I personally don't see the point in them at all, in implementation and reality you get basically zero use out of the things.

Services that support them either have them locked down so hard that if you lose a single Yubikey (there's often no backup second key option), you're very screwed. Others go the other option, and have too easy to reset systems, SMS fallbacks, or other total bypasses of the security tokens.

For SSH and GPG, authentication keys are generally the least of your concern. The content you're controlling are much more valuable than the authentication itself. Can an attacker just wait until you SSH somewhere, and leverage that access? Can they wait until you'd press the button for another benign purpose and use that authentication in a malicious way? The answer is almost always yes, which reduces the value of these sort of devices substantially. They don't protect against local compromise, in which case a keyfile sitting on your local host is just as secure and a lot more convenient.

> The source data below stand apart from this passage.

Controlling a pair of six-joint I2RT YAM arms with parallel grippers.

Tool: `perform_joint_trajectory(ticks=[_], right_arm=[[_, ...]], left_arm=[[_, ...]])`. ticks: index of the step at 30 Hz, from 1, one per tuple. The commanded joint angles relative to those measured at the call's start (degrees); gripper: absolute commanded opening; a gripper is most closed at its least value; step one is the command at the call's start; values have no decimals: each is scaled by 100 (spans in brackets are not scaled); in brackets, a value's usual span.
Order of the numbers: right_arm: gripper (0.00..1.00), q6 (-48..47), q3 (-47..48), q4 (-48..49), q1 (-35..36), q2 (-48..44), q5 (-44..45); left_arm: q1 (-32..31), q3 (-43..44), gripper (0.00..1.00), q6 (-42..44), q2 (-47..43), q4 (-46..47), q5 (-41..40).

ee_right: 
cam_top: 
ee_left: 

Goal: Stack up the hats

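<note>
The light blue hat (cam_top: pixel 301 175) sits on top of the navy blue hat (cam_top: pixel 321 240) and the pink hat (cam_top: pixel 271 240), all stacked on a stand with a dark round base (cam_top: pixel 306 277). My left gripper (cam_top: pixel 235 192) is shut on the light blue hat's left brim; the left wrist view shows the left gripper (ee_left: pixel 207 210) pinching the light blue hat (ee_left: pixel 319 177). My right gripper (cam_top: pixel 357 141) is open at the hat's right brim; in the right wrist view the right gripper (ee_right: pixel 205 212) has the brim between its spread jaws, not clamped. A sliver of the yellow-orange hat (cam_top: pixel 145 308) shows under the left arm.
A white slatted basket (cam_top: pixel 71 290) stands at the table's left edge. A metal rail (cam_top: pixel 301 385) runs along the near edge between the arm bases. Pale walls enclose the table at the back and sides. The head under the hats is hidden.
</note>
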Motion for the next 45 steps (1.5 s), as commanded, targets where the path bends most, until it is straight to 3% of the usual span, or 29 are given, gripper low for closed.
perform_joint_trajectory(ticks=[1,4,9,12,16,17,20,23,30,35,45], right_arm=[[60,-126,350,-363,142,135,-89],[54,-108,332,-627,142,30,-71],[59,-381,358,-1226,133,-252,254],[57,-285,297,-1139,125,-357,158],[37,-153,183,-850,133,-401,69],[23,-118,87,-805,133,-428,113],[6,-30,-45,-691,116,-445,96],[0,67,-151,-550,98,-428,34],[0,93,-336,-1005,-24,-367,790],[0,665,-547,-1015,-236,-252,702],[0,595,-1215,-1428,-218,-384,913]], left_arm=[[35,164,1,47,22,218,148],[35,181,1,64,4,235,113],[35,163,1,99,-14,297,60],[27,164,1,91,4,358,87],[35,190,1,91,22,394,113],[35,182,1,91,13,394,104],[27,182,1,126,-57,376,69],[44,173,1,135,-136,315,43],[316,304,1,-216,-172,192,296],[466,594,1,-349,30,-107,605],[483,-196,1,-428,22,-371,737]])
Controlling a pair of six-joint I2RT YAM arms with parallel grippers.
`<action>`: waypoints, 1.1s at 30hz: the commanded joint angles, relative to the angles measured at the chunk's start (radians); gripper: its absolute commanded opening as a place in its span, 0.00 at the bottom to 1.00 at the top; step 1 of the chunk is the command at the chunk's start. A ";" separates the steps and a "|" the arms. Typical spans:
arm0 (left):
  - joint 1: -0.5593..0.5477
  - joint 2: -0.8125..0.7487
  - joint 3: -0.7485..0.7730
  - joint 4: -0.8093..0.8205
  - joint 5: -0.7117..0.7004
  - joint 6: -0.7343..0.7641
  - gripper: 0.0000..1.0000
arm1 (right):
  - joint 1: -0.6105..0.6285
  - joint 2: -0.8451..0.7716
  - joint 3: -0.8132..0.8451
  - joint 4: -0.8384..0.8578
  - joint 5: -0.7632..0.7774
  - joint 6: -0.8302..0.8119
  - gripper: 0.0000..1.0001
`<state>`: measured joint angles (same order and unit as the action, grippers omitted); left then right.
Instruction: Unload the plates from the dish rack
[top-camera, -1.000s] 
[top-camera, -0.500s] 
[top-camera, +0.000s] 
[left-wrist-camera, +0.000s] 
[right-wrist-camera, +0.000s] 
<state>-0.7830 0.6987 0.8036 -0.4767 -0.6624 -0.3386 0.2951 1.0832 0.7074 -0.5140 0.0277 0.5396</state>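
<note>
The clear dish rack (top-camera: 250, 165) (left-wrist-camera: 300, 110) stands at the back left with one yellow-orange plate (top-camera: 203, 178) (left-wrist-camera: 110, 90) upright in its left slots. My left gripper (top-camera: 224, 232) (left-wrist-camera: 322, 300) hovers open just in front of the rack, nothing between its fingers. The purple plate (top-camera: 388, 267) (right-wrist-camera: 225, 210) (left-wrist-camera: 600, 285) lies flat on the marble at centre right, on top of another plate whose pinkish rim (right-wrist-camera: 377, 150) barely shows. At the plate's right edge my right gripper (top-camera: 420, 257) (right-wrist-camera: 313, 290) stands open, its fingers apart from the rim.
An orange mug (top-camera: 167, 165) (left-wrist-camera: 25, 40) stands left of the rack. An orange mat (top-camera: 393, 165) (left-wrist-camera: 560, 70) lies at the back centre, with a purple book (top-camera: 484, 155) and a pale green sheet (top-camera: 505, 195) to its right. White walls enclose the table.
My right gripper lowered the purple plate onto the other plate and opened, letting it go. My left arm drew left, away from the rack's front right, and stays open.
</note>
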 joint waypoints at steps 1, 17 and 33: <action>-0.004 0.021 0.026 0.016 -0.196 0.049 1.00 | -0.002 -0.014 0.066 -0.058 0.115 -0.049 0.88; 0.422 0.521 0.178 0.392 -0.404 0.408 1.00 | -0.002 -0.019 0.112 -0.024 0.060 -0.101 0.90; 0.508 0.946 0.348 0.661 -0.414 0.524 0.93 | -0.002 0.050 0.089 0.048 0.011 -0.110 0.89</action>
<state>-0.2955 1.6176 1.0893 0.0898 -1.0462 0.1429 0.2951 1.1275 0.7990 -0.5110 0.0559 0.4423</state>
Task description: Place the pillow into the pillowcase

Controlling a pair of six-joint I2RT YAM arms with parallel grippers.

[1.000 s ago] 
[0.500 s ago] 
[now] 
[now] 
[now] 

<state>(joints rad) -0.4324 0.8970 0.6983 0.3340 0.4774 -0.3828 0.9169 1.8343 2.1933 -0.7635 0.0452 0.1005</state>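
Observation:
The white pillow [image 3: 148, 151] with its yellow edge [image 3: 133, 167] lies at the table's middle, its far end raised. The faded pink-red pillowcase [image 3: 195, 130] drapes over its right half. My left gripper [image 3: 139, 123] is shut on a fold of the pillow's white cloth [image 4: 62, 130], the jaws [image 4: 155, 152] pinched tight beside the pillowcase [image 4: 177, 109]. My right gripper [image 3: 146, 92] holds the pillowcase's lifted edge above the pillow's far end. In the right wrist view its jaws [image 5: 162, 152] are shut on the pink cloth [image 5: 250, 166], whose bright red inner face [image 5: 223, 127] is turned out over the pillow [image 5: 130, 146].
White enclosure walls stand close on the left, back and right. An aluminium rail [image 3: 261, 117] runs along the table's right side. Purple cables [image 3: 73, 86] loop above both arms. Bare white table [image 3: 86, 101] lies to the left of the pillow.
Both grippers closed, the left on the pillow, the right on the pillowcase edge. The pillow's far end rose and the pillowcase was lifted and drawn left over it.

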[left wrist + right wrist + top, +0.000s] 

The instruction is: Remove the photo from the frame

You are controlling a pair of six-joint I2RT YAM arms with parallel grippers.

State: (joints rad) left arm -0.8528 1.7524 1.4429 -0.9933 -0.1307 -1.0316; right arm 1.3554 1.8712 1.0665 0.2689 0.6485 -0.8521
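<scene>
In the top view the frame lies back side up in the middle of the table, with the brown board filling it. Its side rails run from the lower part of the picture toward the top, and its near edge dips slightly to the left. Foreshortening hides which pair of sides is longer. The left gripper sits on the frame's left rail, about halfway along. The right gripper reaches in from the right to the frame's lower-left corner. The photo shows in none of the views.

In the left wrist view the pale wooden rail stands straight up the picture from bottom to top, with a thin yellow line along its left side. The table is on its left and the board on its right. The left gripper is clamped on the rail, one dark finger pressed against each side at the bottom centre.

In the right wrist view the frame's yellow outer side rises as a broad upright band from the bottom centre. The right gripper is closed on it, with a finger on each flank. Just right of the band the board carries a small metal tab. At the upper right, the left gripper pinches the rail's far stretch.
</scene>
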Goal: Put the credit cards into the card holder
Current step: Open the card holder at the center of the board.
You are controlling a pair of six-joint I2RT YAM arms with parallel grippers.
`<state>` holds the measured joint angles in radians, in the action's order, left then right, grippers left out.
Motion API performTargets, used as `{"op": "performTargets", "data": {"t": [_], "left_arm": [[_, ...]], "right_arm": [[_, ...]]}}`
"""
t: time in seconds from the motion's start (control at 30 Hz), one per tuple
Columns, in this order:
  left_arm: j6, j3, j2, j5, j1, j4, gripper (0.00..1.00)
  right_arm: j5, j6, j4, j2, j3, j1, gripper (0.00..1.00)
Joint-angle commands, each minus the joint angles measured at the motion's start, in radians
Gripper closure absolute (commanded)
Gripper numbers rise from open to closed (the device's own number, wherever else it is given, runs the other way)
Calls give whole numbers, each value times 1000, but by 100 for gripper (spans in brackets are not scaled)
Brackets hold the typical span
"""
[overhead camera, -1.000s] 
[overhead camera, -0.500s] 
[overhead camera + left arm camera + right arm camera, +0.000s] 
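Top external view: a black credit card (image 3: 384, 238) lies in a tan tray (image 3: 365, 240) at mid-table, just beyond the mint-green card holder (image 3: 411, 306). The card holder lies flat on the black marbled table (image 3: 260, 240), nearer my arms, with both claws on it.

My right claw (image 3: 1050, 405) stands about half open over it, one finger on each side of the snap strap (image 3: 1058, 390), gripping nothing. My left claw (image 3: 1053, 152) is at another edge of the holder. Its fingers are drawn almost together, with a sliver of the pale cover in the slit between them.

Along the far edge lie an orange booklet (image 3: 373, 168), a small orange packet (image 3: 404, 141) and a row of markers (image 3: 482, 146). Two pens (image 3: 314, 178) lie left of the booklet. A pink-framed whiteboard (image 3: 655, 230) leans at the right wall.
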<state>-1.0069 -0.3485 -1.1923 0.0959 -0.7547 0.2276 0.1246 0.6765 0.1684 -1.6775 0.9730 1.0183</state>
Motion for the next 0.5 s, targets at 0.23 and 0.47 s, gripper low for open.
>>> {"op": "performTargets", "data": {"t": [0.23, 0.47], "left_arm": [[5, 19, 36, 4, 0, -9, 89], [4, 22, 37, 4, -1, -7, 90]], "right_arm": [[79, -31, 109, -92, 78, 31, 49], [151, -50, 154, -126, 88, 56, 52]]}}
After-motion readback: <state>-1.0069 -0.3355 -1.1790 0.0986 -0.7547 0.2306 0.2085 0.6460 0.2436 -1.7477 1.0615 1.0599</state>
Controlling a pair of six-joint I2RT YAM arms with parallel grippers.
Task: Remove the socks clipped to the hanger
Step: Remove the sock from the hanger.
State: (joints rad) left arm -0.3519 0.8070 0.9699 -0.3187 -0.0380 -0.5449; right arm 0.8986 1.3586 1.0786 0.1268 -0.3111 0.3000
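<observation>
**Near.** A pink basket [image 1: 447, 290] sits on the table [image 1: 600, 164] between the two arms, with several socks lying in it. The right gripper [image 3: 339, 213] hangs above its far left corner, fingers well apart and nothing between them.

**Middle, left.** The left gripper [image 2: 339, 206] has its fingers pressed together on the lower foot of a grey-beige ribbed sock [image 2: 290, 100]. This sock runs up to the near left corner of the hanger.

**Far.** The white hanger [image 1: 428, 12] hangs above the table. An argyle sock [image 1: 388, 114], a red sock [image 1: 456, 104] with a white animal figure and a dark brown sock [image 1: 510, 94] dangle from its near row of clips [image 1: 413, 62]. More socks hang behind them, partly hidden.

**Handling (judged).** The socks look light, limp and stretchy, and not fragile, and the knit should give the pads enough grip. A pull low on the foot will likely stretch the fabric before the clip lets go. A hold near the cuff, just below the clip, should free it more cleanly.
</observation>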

Well their main use is to mitigate remote compromise. But I suppose if for some reason someone compromises a private key remotely (???), they don't have your physical 2nd key to complete auth. Or if you want encryption at rest with something stronger than a passphrase. For weird cases like "disk backup was compromised" it also helps, because most people don't encrypt backups at the client. But in general, actual protection seems vanishingly small past remote attacks.

So I think in general private keys aren't improved with a token, since a compromised private key is supposed to be a local compromise.

I don't really see a situation in which someone has local file read access on your machine, but doesn't otherwise have you completely owned.

A regular keylogger won't no longer work with a hardware token for example. Yes, having your PC compromised is bad but it would be even worse if the keys can be stolen and used elsewhere, it just rises the bar significantly for getting persistent access (re-establishment without the token is really hard) in my opinion.

I think they can be pretty beneficial in corporate environments where you can exert some control over the IDP and turning it on/off isn't super difficult (like visiting a physical help desk)

In addition, these places tend to have less technical users and "plug it in and press during login" isn't terribly difficult

I genuinely don't understand downvoting a series of very realistic comments about what using a Yubikey is actually achieving in these situations.

I agree, I bought a yubi key ages ago and have tried to set it up for ssh, windows auth and various online services but I find it either just doesnt work, or works poorly enough that I don't use it and instead rely on classic TOTP instead.

Usually these are configured to be the private key, not unlock the one on your computer. This prevents your key being hijacked (every signing operation requires a physical button press on the key) and prevents its theft.

If an attacker can exfiltrate your private key they can probably keylog your passphrase & your VPN details

PIV/GPG smartcard solves he former and 2FA solves the latter so something like a yubikey/nitrokey gives you both in one device

Anecdotally I do have a friend who had his private key & passwords pilfered which was noticed when someone tried logging in from some other country.

So, taking "personal" to mean specifically that they belong to an individual as opposed to a service account, yes, that definitely has happened in real security incidents with big consequences.

There's a 2008 Fedora incident of this sort, a Fedora Administrator's private key was "stolen" by bad guys and used to upload replacement packages which is well documented e.g. https://lwn.net/Articles/326170/.

I think we should assume that this has also happened plenty of times to organisations which have a default posture of not telling you about incidents at all unless required by law.